Exercise:
Go through the material underneath and show every line where the string "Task" occurs.

Dataset content:
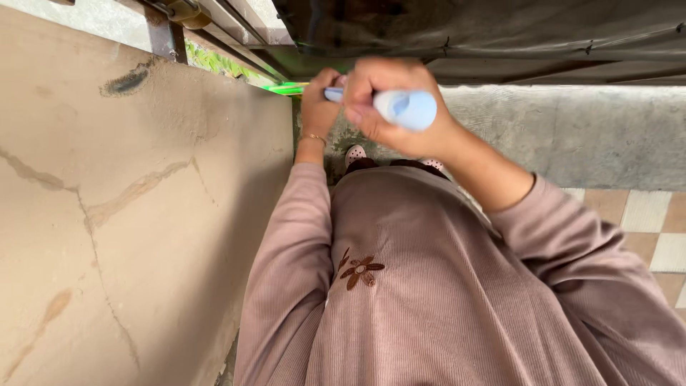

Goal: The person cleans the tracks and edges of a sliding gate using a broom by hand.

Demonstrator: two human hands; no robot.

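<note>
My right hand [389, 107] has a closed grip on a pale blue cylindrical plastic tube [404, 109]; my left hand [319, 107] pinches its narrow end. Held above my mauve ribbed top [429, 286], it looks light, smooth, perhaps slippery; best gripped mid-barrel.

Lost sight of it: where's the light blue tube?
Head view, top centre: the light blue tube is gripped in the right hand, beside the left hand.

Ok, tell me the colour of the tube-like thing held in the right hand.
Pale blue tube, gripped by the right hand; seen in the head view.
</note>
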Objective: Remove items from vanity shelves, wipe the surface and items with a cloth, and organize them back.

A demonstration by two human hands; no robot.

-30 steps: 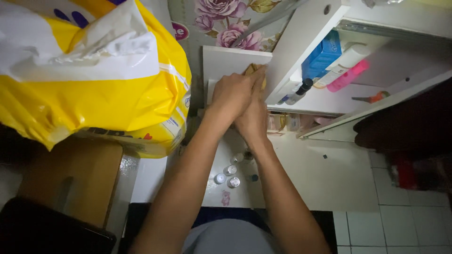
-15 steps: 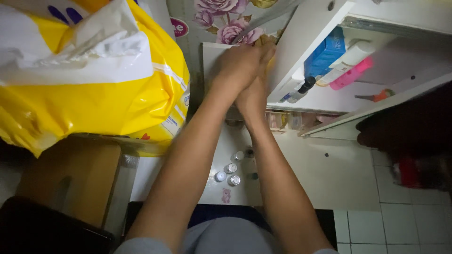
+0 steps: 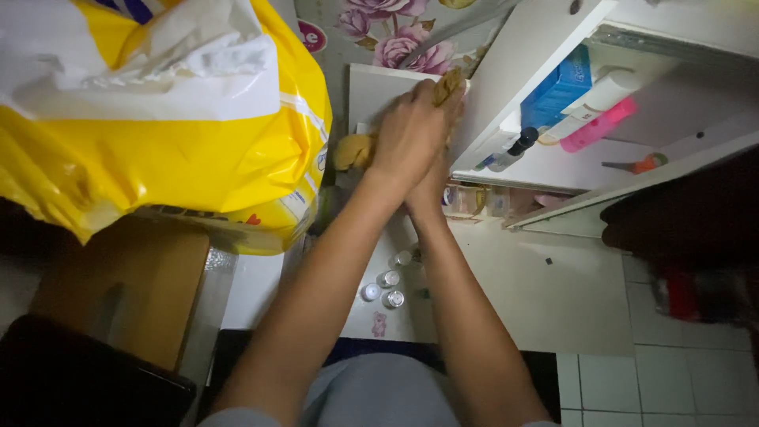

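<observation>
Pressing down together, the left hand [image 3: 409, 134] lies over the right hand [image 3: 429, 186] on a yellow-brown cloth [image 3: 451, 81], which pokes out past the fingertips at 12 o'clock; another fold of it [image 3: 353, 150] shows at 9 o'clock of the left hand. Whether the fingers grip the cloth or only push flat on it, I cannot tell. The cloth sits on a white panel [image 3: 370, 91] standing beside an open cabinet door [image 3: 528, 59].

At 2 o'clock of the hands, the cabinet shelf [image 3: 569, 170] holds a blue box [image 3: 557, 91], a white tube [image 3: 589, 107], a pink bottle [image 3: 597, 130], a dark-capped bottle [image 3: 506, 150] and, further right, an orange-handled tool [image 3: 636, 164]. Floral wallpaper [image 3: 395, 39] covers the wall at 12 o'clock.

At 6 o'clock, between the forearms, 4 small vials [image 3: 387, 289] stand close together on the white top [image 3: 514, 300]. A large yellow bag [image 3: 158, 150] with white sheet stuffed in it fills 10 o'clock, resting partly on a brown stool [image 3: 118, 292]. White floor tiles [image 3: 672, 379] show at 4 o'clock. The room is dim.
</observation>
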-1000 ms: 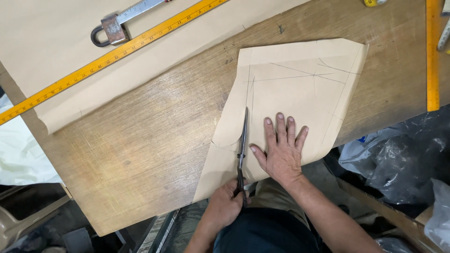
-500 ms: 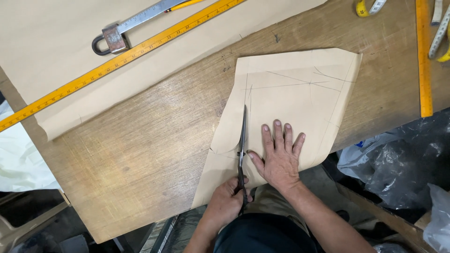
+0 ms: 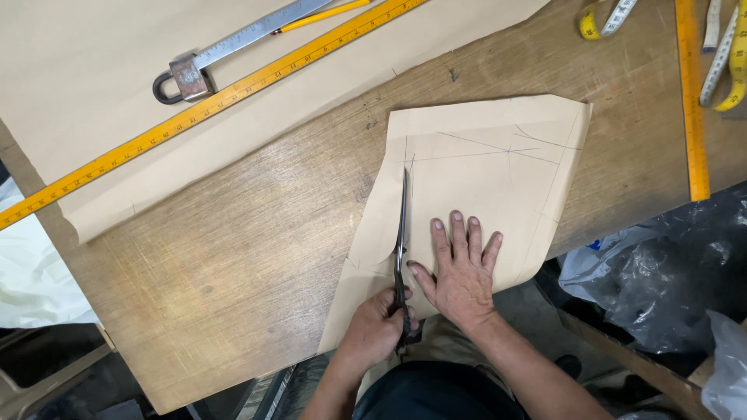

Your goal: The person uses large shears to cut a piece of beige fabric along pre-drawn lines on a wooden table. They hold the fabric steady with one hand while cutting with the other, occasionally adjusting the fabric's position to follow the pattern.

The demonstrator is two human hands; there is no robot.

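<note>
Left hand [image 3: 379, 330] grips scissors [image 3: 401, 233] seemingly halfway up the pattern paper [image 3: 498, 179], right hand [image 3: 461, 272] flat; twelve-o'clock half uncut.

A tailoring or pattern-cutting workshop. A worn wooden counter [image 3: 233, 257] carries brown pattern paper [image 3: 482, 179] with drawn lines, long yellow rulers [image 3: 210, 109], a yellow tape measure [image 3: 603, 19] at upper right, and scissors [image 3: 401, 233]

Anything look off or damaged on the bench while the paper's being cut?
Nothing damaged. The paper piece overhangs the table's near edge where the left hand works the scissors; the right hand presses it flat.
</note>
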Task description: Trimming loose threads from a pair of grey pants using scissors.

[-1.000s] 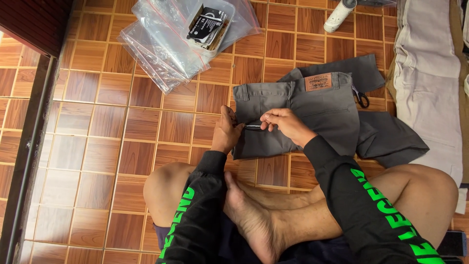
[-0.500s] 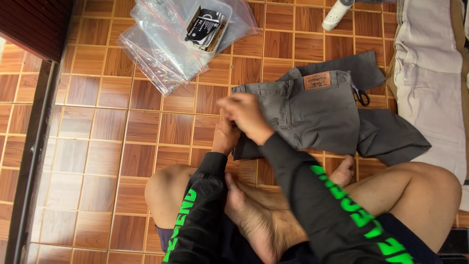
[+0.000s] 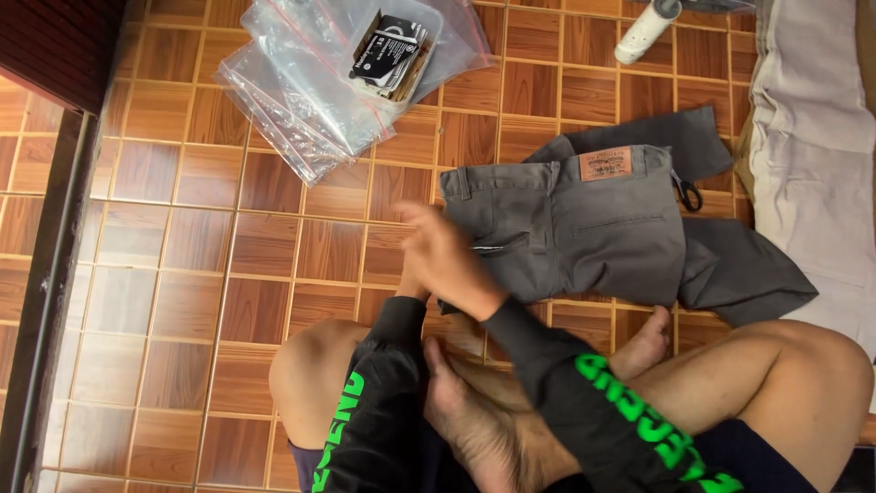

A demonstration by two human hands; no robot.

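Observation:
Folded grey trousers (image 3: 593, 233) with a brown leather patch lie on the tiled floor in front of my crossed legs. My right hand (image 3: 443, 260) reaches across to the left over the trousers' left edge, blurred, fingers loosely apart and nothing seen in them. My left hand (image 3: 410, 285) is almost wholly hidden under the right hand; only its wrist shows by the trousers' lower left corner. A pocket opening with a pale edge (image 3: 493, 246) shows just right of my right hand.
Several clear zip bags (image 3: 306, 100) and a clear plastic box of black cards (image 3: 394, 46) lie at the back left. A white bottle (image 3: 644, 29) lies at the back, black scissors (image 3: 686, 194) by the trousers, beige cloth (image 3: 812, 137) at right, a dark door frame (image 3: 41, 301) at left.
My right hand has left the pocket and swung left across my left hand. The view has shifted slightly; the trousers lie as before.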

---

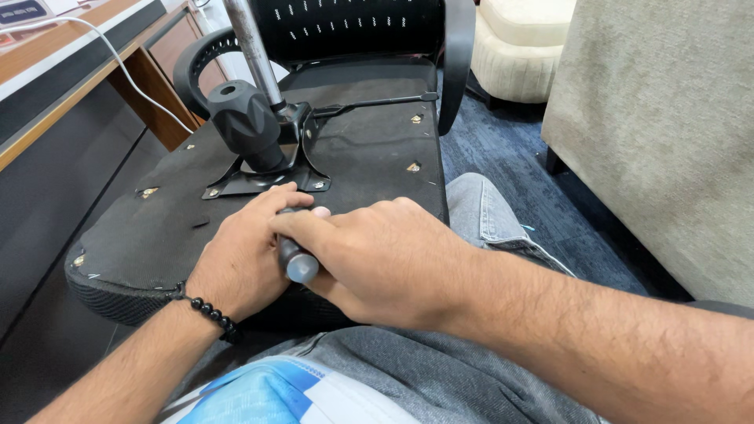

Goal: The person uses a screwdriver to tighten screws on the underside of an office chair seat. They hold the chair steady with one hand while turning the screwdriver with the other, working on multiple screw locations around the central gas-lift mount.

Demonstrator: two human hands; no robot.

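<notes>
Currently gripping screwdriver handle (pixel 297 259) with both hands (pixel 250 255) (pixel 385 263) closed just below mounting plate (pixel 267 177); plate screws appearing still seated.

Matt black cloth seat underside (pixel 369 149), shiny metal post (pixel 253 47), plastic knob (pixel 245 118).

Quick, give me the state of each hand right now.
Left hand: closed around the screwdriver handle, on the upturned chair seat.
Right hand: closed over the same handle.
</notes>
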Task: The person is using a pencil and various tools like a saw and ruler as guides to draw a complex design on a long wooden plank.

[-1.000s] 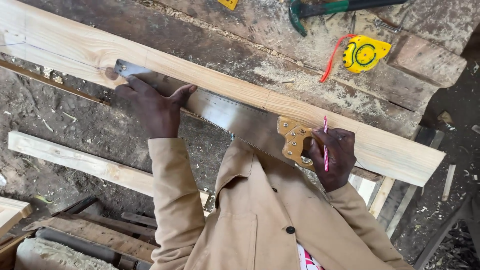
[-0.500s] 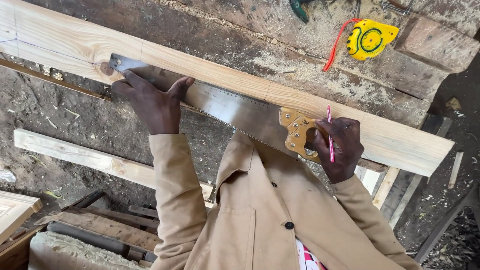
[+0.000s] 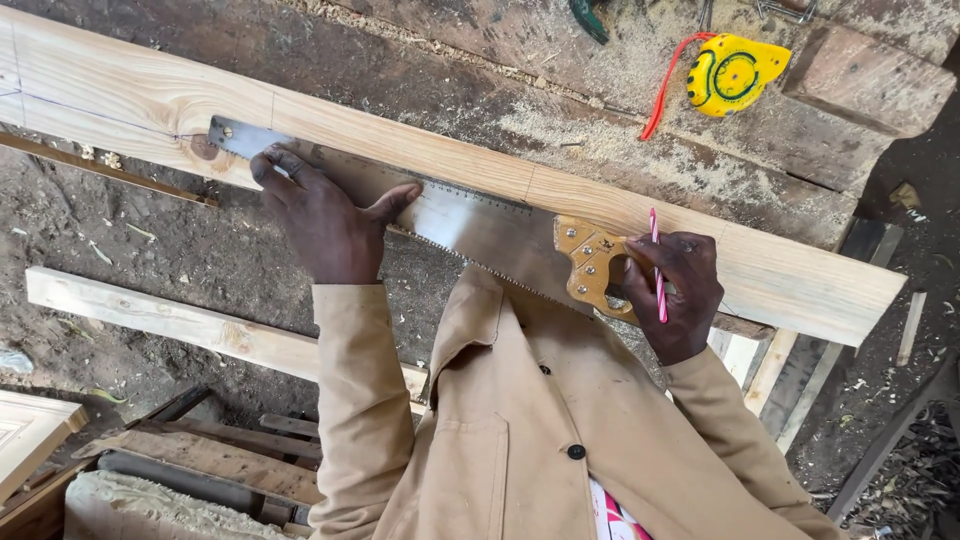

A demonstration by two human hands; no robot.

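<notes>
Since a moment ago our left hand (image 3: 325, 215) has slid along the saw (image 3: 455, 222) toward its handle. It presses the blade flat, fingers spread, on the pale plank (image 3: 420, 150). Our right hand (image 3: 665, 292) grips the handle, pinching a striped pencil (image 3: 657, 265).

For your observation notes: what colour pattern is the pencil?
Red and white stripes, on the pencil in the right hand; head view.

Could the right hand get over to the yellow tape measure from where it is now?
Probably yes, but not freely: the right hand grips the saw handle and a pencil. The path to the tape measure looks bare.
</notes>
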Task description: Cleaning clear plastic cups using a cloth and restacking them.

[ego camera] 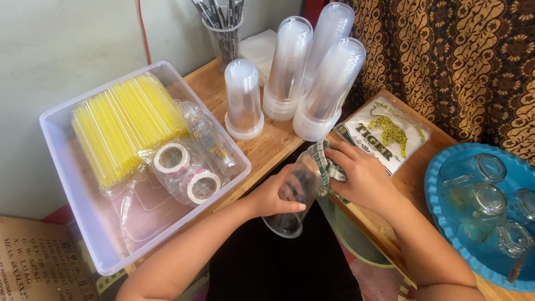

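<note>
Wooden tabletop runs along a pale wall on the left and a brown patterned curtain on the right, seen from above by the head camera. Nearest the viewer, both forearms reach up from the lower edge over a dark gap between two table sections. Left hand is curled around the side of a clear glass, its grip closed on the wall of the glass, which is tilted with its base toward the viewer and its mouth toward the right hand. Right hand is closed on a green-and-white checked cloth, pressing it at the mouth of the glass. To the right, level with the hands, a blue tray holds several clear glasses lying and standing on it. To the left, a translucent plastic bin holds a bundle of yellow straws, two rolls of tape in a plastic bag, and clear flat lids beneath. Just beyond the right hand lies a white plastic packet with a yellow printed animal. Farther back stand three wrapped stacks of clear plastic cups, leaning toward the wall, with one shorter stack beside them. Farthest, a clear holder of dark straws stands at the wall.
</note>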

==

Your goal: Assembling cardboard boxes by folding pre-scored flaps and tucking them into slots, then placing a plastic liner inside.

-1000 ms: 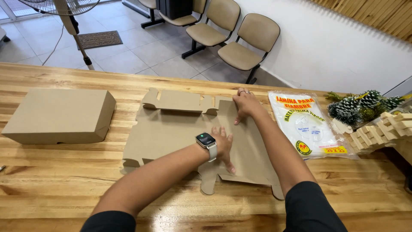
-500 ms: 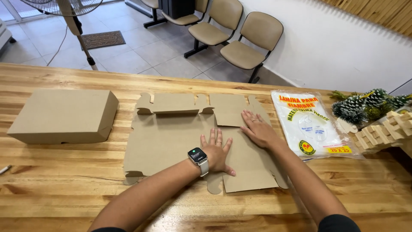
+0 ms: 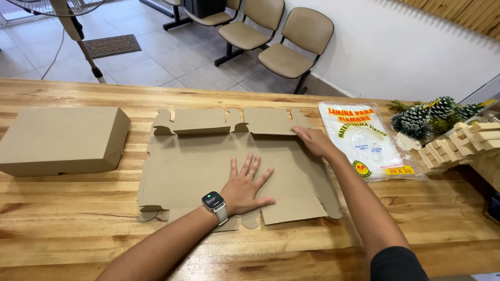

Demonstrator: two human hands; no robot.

Exercise output:
Task description: Trimming loose threads from a pair of grey pants using scissors.
Task: The person is using a pencil and various tools like a saw and ruler as guides to draw a complex design on a long wooden plank.
Task description: Cleaning clear plastic cups using a cloth and restacking them.

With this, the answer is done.